This is the true story of scientific child prodigy, and former baby genius, Ainan Celeste Cawley, written by his father. It is the true story, too, of his gifted brothers and of all the Cawley family. I write also of child prodigy and genius in general: what it is, and how it is so often neglected in the modern world. As a society, we so often fail those we should most hope to see succeed: our gifted children and the gifted adults they become. Site Copyright: Valentine Cawley, 2006 +

Sunday, September 02, 2007

The birth of scepticism

The very young do not doubt, but, at some point, the first signs of scepticism creep into their minds. Ainan, 7, has already past that point.

Yesterday, Ainan came to me with a question: "Daddy, do you believe everything you read in the newspapers?"

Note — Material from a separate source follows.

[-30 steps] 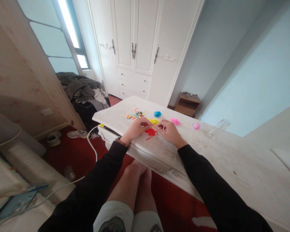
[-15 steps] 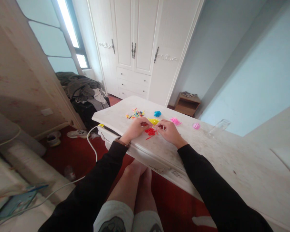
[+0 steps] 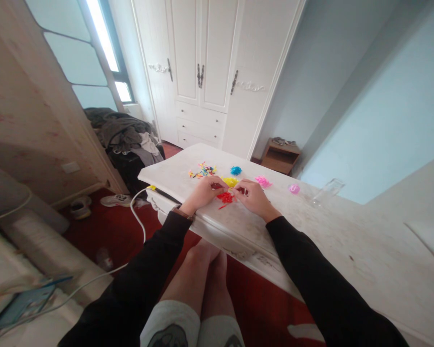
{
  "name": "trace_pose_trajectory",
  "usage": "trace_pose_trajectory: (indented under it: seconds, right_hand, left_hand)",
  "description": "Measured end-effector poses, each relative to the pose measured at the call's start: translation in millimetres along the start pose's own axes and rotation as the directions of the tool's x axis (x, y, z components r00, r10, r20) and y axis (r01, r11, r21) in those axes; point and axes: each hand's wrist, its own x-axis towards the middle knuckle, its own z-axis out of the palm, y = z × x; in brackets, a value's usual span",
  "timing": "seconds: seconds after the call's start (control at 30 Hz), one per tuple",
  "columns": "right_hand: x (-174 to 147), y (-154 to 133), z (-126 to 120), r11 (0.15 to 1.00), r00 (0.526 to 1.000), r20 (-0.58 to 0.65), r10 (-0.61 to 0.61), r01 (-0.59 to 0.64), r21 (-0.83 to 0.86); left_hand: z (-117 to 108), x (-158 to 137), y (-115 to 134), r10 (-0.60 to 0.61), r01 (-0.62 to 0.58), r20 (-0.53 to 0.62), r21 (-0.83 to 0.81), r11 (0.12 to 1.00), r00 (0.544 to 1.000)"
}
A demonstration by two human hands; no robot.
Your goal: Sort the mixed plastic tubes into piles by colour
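Note:
My left hand point(image 3: 207, 191) and my right hand point(image 3: 252, 196) face each other over the white table point(image 3: 296, 217). Fingers on both are pinched, and whatever small thing lies between them is too small to name. Just below the fingertips lies a pile of small red pieces point(image 3: 225, 198). Right behind the hands is a yellow pile point(image 3: 230, 182). Farther back sit a blue pile point(image 3: 236, 170) and a scatter of mixed-colour pieces point(image 3: 203, 170). To the right of my right hand are a pink pile point(image 3: 263, 181) and a round pink item point(image 3: 294, 188).
A clear glass-like container point(image 3: 329, 191) lies toward the table's right side. A white cable point(image 3: 139, 221) runs from the table's left edge. Beyond stand a white wardrobe point(image 3: 202, 48), a small brown cabinet point(image 3: 280, 155) and heaped clothes point(image 3: 123, 132).

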Motion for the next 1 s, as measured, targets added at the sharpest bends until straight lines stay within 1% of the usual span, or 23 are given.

"No, I don't. Sometimes they get the facts wrong."

"Me neither.", he began, more sure of himself now that he had found a fellow non-believer in the truth of all newspaper articles.

"You see, there is this girl, in the newspaper...", he began, quickly and quietly, in a rapid explanation of what he doubted and why.

The particular story is unimportant. What is important here is that he has begun to assert the primacy of his own judgments over the reports of others. To him, a news story is not to be accepted without question: it is to be judged against an internal set of criteria to determine its likelihood of truth.

Perhaps this is part of the process of becoming a scientist: the forming of independent opinions as to the truth of matters; the testing of information against what one knows and understands as well as, where it applies, experimentally.

I do not know when he formed this idea that newspapers were not to be trusted without examination. This is the first time he has mentioned this view to me - so it might have been resident in him for some time. It is, however, further evidence that the tendency to think for himself, in matters of science, has become more generalized: he is thinking for himself, in all areas - even in the simple reading of a newspaper.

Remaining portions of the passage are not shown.